My reading of these documents suggests that these standards would reject stdout.actual as JSON:

  • https://json.org
  • https://ecma-international.org/publications-and-standards/standards/ecma-404/

    A JSON text is a sequence of tokens formed from Unicode code points that conforms to the JSON value grammar. A JSON value can be an object, array, number, string, true, false, or null

  • https://datatracker.ietf.org/doc/html/rfc8259

    A JSON text is a serialized value. A JSON value MUST be an object, array, number, or string, or one of the following three literal names: false, null, true

These tools accept stdout.actual:

  • jq . stdout.actual
  • Go's encoding/json stdlib, when decoding into an any var.

Clearly there's disagreement as to the JSON-ness of the output across different tooling in the ecosystem, and it's this uncertainty that I feel merits this issue being addressed.

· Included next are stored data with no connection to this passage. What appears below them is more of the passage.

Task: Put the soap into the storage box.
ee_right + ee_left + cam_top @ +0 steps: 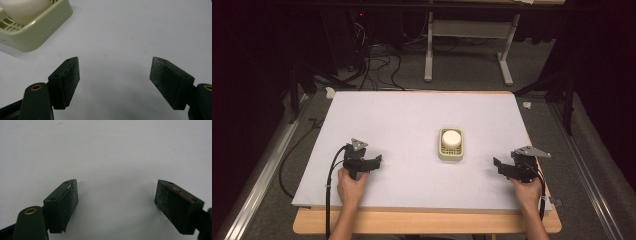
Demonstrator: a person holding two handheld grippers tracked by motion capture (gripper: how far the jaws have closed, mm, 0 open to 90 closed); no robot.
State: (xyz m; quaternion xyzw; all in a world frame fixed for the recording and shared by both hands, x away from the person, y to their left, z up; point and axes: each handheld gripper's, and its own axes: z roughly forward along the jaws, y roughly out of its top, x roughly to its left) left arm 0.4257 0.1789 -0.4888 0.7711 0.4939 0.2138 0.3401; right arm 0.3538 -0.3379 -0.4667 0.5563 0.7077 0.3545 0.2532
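Observation:
A pale green slotted holder (451, 146) sits right of the table's middle, with a white rounded object (451, 137) resting in it. The same holder (37, 27) and white object (23, 7) show at the upper left of the right gripper view. My left gripper (375, 162) is held low at the front left, well left of the holder, its jaws spread wide over bare surface (117, 195). My right gripper (498, 165) is at the front right, a short way right of the holder, jaws also wide apart with nothing between them (115, 75).
A white sheet (412, 115) covers the wooden table (422, 222), whose front edge shows below it. Beyond the far edge are a white frame stand (472, 45) and loose cables (377, 60) on the floor. Metal rails run along both sides.

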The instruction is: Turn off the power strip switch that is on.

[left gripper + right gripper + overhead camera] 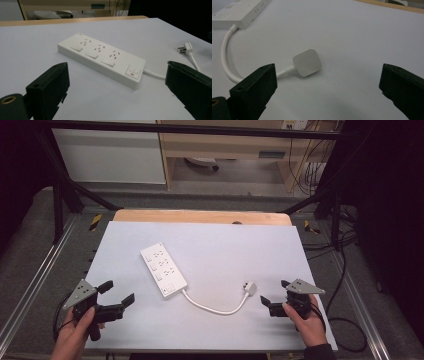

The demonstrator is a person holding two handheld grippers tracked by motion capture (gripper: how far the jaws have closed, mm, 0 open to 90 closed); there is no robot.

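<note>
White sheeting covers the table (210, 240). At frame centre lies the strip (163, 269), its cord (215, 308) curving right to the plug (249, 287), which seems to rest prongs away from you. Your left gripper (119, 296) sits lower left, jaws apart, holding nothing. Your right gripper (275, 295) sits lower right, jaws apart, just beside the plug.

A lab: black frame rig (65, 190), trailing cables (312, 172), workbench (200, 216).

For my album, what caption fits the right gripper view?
Open right claw faces the white plug lying on the table.
</note>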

Given that one of its roles is "gluing other tools, processes and workflows together", the cue command should produce definitively and defensively correct output that cannot possibly confuse its downstream consumers.

A possible solution

I feel the cue command could be 100% technically correct if it allowed the above test script to pass (modulo the cmp stdout stdout.actual, which is only present to provide context for the rest of the issue). In other words:

  1. When asked to export multiple packages, emit JSONL if requested

AND

  1. When asked to export multiple packages as JSON (either as a default or with --out json) fail noisily, with a pointer towards the alternative JSONL encoding.

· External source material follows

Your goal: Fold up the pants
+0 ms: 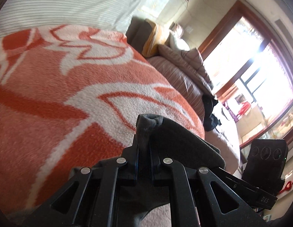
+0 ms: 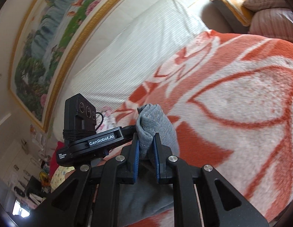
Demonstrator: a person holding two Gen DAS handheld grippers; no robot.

jpluscplusm avatar Jul 12 '24 18:07 jpluscplusm

What did you expect to see?

JSON without multiple root elements.

As discussed the other day, it's much clearer to have your expectation written in the reproducer, such that you can then write "A passing test" in response to this question.

Returning to the issue in question: why do you think cue export should be emitting a single object in this case?

myitcv avatar Jul 18 '24 12:07 myitcv

As discussed the other day, it's much clearer to have your expectation written in the reproducer, such that you can then write "A passing test" in response to this question.

I have updated the initial script so that it captures my expectations.

Returning to the issue in question: why do you think cue export should be emitting a single object in this case?

I don't think it should emit a single object. I think the command should fail, because asking for JSON (via --out json, or via the default of no --out flag) is asking for a single object. The consumer implicitly wants "valid JSON", which the cue export invocation doesn't produce, as demonstrated by both JSON-spec and ecosystem-compatibility reasons outlined in the issue.

jpluscplusm avatar Aug 19 '24 11:08 jpluscplusm

@mvdan is there any overlap here with your observation of a bug with JSON being treated as JSONL?

myitcv avatar Aug 19 '24 13:08 myitcv

Indeed, I think this is the reverse of the bug I fixed at https://review.gerrithub.io/c/cue-lang/cue/+/1198874. I fixed the JSON decoder so that it rejects zero or many values, but I didn't think to check the encoder as well. I'll send a fix.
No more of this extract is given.